I'm having trouble getting R's aggregate()
function to return a data.frame in the format that I'd like.
Basically I run the aggregation like so:
aggregate(df$res, list(full$depth), summary)
where the res
column contains TRUE
, FALSE
and NA
. I want to calculate the number of times each value of res
occurs according to the groups in depth
, which are six numeric depth values 0, 5, 15, 30, 60 and 100. According to the help page on the aggregate function it coerces the by values to factors, so this oughtn't be a problem (as far as I can tell).

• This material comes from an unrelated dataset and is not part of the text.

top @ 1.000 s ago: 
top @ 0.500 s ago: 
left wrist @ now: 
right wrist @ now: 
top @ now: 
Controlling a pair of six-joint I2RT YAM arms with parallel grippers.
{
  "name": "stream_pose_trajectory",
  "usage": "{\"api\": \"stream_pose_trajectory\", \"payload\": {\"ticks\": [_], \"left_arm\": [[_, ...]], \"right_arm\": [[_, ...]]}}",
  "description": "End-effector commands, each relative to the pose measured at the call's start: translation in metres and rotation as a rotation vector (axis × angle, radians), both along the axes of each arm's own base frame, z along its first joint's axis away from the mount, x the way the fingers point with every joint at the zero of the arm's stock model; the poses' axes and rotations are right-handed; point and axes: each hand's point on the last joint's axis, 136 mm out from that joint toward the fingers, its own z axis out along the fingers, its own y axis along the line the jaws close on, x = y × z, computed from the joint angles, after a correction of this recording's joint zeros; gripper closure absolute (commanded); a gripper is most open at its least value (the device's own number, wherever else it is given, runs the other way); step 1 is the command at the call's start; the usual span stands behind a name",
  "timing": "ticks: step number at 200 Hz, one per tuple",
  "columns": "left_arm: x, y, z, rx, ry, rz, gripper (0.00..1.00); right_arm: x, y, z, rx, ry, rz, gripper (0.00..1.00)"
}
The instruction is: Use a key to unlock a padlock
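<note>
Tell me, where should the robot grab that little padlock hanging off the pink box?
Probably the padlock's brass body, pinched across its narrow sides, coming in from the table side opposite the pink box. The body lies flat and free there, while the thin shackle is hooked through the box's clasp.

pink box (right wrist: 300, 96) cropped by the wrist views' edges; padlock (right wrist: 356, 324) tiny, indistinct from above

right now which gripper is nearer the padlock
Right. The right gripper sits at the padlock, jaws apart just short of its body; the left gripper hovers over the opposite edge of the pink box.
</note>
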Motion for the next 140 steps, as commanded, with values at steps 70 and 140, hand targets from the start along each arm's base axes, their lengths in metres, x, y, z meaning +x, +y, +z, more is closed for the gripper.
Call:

So I run the aggregate function and store it in a data.frame. This is fine; it runs without error. The summary displayed in the R console looks like this:
Group.1 x.Mode x.FALSE x.TRUE x.NA's
1 0 logical 3 83 0
2 5 logical 3 83 0
3 15 logical 8 78 0
4 30 logical 5 79 2
5 60 logical 1 64 21
6 100 logical 1 24 61
Again, this is fine, and looks like what I want. But the data.frame containing the results actually has only two columns, and looks like this:
Group.1 x
1 0 logical
2 5 logical
3 15 logical
4 30 logical
5 60 logical
6 100 logical
7 3
8 3
9 8
10 5
11 1
12 1
13 83
14 83
15 78
16 79
17 64
18 24
19 0
20 0
21 0
22 2
23 21
24 61
I understand from the aggregate()
help page that:
If the
by
has names, the non-empty times are used to label the columns in the results, with unnamed grouping variables being namedGroup.i
forby[[i]]
.
which suggests to me that if the by
has names then the output data.frame would look more like the summary of it that gets printed to the R console (i.e. it'd have 5 columns including a column of counts for each level in by
) than the two-column version it actually gets saved as. The trouble is that the help page doesn't explain at all what a named by
variable is, especially if it's coerced to a list from a data.frame column as in my case.
What do I need to do differently in order for the data.frame that results from aggregate()
to have a column of counts for each level of by
as the help suggests it could if I knew what I was doing?